You may have noticed that the Wi-Fi v. cellular debate is flaring up again as it does at the turn of every cellular iteration. Mobile telcos are painfully aware that WiFi handles most (some estimates put it at 80% or more) of mobile handset-originated data traffic. Indeed for many mobile telcos, home and hotspot WiFi was a godsend back in the day, enabling them (and their users) to ‘offload’ data from the cellular network to keep mobile Internet applications humming. Without it... well who knows what would have happened?

So when LTE came along it was widely trumpeted as a WiFi killer. Why would you need WiFi if you had multi-megabits of mobile broadband on-tap? Given all of LTE’s technical advantages it  was widely expected that LTE would rise and WiFi use would diminish. Didn’t happen of course. In fact, far from attenuating WiFi use, LTE seemed to stimulate it as many studies from the time showed.

So here we are on the cusp of 5G and this time it’s the WiFi people who are getting their retaliation in first - or so it sometimes seems. According to the WiFi Broadband Alliance, the IEEE’s latest WiFi standard, 802.11ax, is being positioned as (amongst other things) a way to fast track 5G use cases. The WiFi proponents reckon many of the applications in 5G’s sights can be accomplished using the latest version of WiFi (WiFi 6).  

Room for both?

WiFi proponents are demanding more than a simple offload or support role this time around. They talk about there being room for both sets of technologies, perhaps working together. Both, say the more neutral observers, have their place depending on the nature of the applications.

We’ll be putting the WiFi case in greater depth over the coming weeks, but in the meantime here is some incoming fire from the opposing camp.

Huawei, as it would be the first to insist, supports all the major technologies, WiFi included. But when it comes to 5G it knows where its loyalties lie. It’s just released its 5G indoors play under the headline ‘Huawei Releases 5G LampSite Family as All Indoor Scenarios Go to 5G’.

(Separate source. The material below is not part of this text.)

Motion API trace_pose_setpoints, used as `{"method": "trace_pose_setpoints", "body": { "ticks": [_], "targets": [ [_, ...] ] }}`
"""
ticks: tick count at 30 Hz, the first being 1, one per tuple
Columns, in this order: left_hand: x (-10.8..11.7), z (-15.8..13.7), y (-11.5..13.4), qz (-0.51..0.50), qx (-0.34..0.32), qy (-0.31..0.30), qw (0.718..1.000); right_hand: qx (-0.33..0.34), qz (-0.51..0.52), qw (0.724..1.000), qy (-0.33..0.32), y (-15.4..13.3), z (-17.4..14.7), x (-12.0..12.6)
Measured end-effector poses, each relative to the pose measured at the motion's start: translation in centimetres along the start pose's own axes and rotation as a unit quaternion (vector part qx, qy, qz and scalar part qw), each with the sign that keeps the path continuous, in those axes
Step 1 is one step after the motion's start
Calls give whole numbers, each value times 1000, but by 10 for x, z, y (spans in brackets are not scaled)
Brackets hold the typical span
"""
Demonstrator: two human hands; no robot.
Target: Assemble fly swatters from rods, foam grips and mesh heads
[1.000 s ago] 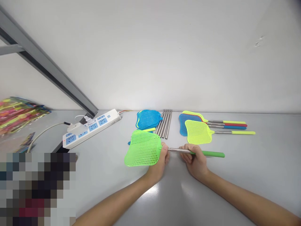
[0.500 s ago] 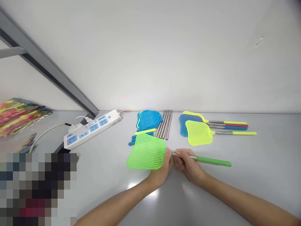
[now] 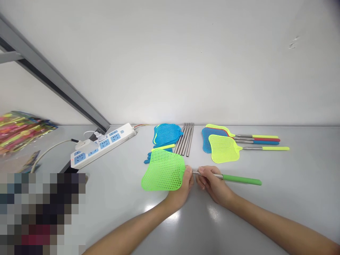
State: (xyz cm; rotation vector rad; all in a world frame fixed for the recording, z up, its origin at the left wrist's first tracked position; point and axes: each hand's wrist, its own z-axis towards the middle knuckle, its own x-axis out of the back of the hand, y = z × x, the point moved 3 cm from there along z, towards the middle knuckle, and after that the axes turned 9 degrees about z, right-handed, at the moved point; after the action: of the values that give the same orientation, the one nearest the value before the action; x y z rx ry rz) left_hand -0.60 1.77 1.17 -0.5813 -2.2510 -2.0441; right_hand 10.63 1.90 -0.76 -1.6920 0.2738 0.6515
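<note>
A green fly swatter (image 3: 164,170) lies across both hands above the table, its perforated head to the left and its green grip to the right. My left hand (image 3: 183,184) is closed on the neck, where the head meets the metal rod. My right hand (image 3: 214,183) pinches the metal rod near the green grip. A short stretch of rod shows between the hands. Behind them lie several blue swatter heads (image 3: 167,134), several metal rods (image 3: 185,140), and blue and yellow grips (image 3: 162,148). To the right rest several swatters with rods and grips, a yellow swatter (image 3: 225,149) in front.
A white power strip (image 3: 105,146) with plugs and a cable stands at the left on the grey table (image 3: 119,198). Farther left are colourful plastic-wrapped packets (image 3: 23,129). A grey metal post (image 3: 58,78) slants down to the table by the white wall (image 3: 199,71).
The hands have moved slightly apart, and a little more metal rod shows between them. The green swatter head has shifted slightly left. The view has also moved a little.
</note>
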Motion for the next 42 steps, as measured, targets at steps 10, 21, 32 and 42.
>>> {"method": "trace_pose_setpoints", "body": {
  "ticks": [10,21,32,42],
  "targets": [
    [4,5,2,37,-46,4,998,-25,32,998,-57,-6,5,-3],
    [-1,1,6,12,5,-19,1000,-52,23,998,-36,0,5,-6],
    [20,18,-14,-42,6,102,994,-40,105,992,61,-14,4,10],
    [14,16,-12,-77,-43,80,993,-25,87,996,20,-13,6,6]
  ]
}}
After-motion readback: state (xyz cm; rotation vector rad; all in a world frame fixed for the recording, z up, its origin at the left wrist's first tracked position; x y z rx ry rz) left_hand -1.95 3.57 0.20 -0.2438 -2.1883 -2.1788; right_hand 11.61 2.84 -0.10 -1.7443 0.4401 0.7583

It says its  5G LampSite Family solutions will see carriers build 5G indoor networks that boast ultra-fast user experience, easy management, and quick deployment. “With 5G,” it says, “more than 70 per cent  of services will be provided indoors. Panoramic HD video, VR, cloud gaming, and cloud PC will be predominantly performed indoors. Forecasts show that 70% of data traffic will be generated indoors in 5G. At the initial stage of 5G, eMBB (NR) services are expected to provide considerable help in upgrading user experience. This will continue to stimulate the momentum of indoor traffic,” it claims.

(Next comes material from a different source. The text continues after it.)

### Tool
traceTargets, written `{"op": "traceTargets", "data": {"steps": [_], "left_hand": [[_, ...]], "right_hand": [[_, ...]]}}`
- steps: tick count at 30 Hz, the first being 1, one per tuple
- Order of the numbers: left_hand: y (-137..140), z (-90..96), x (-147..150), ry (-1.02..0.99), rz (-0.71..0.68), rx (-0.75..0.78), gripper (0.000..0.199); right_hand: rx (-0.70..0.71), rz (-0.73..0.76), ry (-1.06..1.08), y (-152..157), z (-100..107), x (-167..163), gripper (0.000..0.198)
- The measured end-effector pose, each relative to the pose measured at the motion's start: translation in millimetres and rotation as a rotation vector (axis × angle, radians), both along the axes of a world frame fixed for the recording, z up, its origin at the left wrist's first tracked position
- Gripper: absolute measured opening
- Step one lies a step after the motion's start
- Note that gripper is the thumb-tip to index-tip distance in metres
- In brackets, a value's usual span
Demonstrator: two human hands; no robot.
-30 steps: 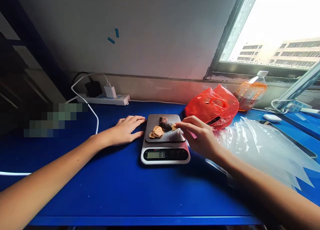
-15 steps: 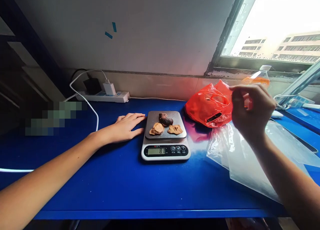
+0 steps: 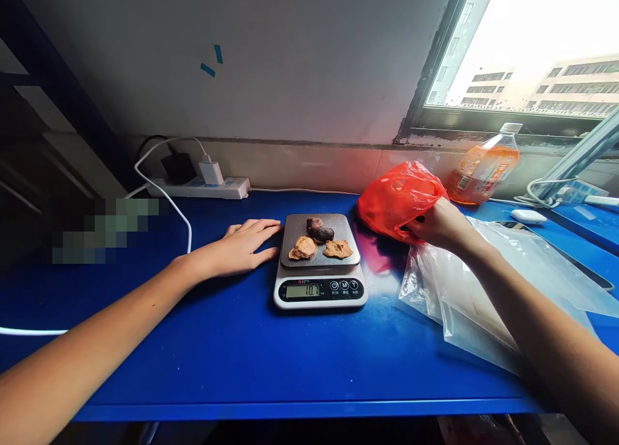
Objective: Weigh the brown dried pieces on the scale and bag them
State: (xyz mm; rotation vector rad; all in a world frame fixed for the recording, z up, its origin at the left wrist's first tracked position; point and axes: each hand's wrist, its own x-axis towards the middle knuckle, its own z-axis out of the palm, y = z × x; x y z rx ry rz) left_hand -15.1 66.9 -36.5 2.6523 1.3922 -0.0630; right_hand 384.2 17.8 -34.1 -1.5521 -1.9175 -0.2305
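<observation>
My left hand (image 3: 246,247) lies flat on the blue table, fingers stretched out beside the scale and thumb close to its edge. On the steel plate of the white kitchen scale (image 3: 346,229) rest two tan, dried, rough pieces, one on the left (image 3: 304,247) and one on the right (image 3: 338,248). Behind them sit dark brown, bumpy, rounded pieces (image 3: 320,233). Digits show on the display (image 3: 303,291), blurred. My right hand (image 3: 442,227) reaches into the opening of a red plastic bag (image 3: 394,200); its fingers are hidden inside.
Clear plastic bags (image 3: 476,303) lie under my right forearm. A bottle of orange drink (image 3: 485,164) leans by the wall, with a white case (image 3: 529,217) nearby. A power strip (image 3: 232,187) with a charger and a white cable (image 3: 167,188) is at the back left.
My right hand has moved left and down from in front of the bottle into the red bag. The scale's displayed digits have changed. My left hand has stayed in place.
</observation>
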Motion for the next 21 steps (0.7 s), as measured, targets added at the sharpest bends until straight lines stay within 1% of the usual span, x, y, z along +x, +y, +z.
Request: {"op": "traceTargets", "data": {"steps": [3, 6, 9, 14, 16, 18, 20, 21], "left_hand": [[-1.2, 2.0, 0.7, 0.009, -0.002, -0.006, 0.068], [-2.4, 3.9, 1.3, 0.016, -0.005, -0.013, 0.068], [-2.0, 4.1, 1.3, 0.025, -0.006, -0.011, 0.069], [-0.8, 2.4, 0.5, 0.036, -0.007, -0.004, 0.069], [-1.3, 1.9, 0.6, 0.030, -0.010, -0.004, 0.069], [-1.9, 2.1, 1.0, 0.020, -0.015, -0.007, 0.069], [-1.3, 2.9, 0.9, 0.016, -0.016, -0.014, 0.069], [-0.1, 3.4, 0.2, 0.014, -0.016, -0.022, 0.068]], "right_hand": [[-0.010, 0.043, -0.172, 5.0, -1.5, 7.8, 0.022], [-0.020, 0.016, -0.207, 7.3, -2.6, 12.5, 0.025], [-0.042, -0.004, -0.235, 6.2, -4.1, 10.3, 0.026], [-0.042, -0.090, -0.263, 3.5, -4.9, 2.8, 0.021], [-0.017, -0.074, -0.234, 2.8, -1.9, 0.6, 0.023], [0.024, -0.020, -0.201, 0.9, 4.7, -0.8, 0.024], [0.046, 0.043, -0.188, -4.0, 15.7, 0.7, 0.022], [0.050, 0.045, -0.193, -8.1, 22.8, 3.7, 0.019]]}}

"In 5G, indoor experience will become a key focus for global carriers,” said Ritchie Peng, President of Huawei Small Cell Product Line. We are confident that 5G LampSite Family solutions will also be widely accepted and seen as the quintessential tools to help carriers build 5G indoor networks in all scenarios for the best 5G indoor experience."

In the early stages of 5G development, claims Huawei, indoor hotspots and high-value areas will be the real keystones for enabling carriers to build leading 5G brands. This will underscore the importance of indoor 5G networks in airports, subways, and shopping malls. Hotels and office buildings, where high-ARPU users are mainly concentrated, will have higher expectations on 5G indoor coverage and user experience, though showing a comparatively small traffic demand. These locations will be another perfect example of critical indoor scenarios for 5G that are only after the hotspots. As the penetration of 5G terminals and applications grows, 5G indoor coverage demands will undoubtedly expand into small and medium-sized enterprises (SMEs) and street shops.

Clearly Huawei expects a WiFi-shrinking scenario indoors. Will it be proved right?